Sir Oluf rode forth over hill and lea
Full seven mile broad and seven mile wide,
But no one living discovered he
Who a joust with him dare ride.

He saw, whilst forward glancing,
A gallant knight advancing,
Black was his courser, his helm was lac'd,
He came with bounding haste.

Upon his spurs all gory
Twelve gilded birdies bore he;
Each time with the rowel he pricked his horse
The birdies sang with all their force.

Twelve gilt wheels on his bridle
He bore, nor were they idle;
Each time through them the breezes blew,
How quickly around the little wheels flew.

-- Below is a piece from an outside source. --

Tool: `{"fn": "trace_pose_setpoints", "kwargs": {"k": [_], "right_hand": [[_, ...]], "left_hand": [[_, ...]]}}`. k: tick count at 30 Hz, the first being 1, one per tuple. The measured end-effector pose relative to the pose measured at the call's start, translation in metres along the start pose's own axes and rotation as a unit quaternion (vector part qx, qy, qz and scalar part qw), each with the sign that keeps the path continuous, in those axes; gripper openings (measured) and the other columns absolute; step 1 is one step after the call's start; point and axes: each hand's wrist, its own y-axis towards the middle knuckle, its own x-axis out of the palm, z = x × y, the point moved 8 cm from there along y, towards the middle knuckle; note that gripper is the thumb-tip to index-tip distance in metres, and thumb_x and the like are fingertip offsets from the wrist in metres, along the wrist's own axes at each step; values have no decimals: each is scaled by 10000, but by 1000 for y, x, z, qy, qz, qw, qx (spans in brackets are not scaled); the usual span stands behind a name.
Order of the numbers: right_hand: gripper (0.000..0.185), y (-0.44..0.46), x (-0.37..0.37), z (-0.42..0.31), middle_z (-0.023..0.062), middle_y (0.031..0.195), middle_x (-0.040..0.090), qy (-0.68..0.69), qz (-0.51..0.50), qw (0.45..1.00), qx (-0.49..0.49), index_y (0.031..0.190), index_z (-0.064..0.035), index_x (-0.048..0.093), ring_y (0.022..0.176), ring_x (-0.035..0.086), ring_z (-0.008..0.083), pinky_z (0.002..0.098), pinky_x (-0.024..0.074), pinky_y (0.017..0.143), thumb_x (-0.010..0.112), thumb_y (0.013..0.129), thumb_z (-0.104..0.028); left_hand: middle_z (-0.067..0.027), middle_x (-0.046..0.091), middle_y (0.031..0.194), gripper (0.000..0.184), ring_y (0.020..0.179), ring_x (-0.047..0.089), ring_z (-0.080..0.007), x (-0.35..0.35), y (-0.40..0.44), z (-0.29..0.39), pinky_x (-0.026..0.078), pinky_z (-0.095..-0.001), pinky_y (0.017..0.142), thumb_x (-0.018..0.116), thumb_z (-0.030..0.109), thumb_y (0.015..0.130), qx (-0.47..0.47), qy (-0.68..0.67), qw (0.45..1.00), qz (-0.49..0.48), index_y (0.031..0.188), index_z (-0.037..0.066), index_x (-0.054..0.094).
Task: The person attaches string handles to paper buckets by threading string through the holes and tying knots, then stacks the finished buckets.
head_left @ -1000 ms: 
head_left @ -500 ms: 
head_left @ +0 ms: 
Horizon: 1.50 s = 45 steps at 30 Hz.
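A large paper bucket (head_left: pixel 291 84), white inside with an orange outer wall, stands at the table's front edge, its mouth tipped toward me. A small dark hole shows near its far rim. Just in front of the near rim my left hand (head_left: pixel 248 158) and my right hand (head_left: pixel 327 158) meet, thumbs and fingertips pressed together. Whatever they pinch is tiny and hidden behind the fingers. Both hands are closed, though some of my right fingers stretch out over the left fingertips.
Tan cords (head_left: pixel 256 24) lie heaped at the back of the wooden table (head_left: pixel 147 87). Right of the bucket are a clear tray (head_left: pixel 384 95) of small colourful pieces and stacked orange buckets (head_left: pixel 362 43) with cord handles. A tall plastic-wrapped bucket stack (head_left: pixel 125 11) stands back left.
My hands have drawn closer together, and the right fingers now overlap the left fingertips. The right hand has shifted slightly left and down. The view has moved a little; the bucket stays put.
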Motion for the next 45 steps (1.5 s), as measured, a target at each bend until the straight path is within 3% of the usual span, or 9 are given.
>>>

He carried before his breast
A long lance, placed in rest;
Far sharper than diamond was that lance,
It laid Sir Oluf in deadly trance.

Aloft on his helm he show'd
A chaplet of red glare;
Three maidens in proof of their love bestow'd,
The youngest was so fair.

Sir Oluf enquired of the knight,
An he were come down from the realms of light:
"Art thou the Christ, for if thou be,
I'll willingly bend before thee the knee?"

"I am not the Christ of power,
Thou need'st not before me cower;
An unknown knight thou see'st in me,
Sent forth by three maids of high degree."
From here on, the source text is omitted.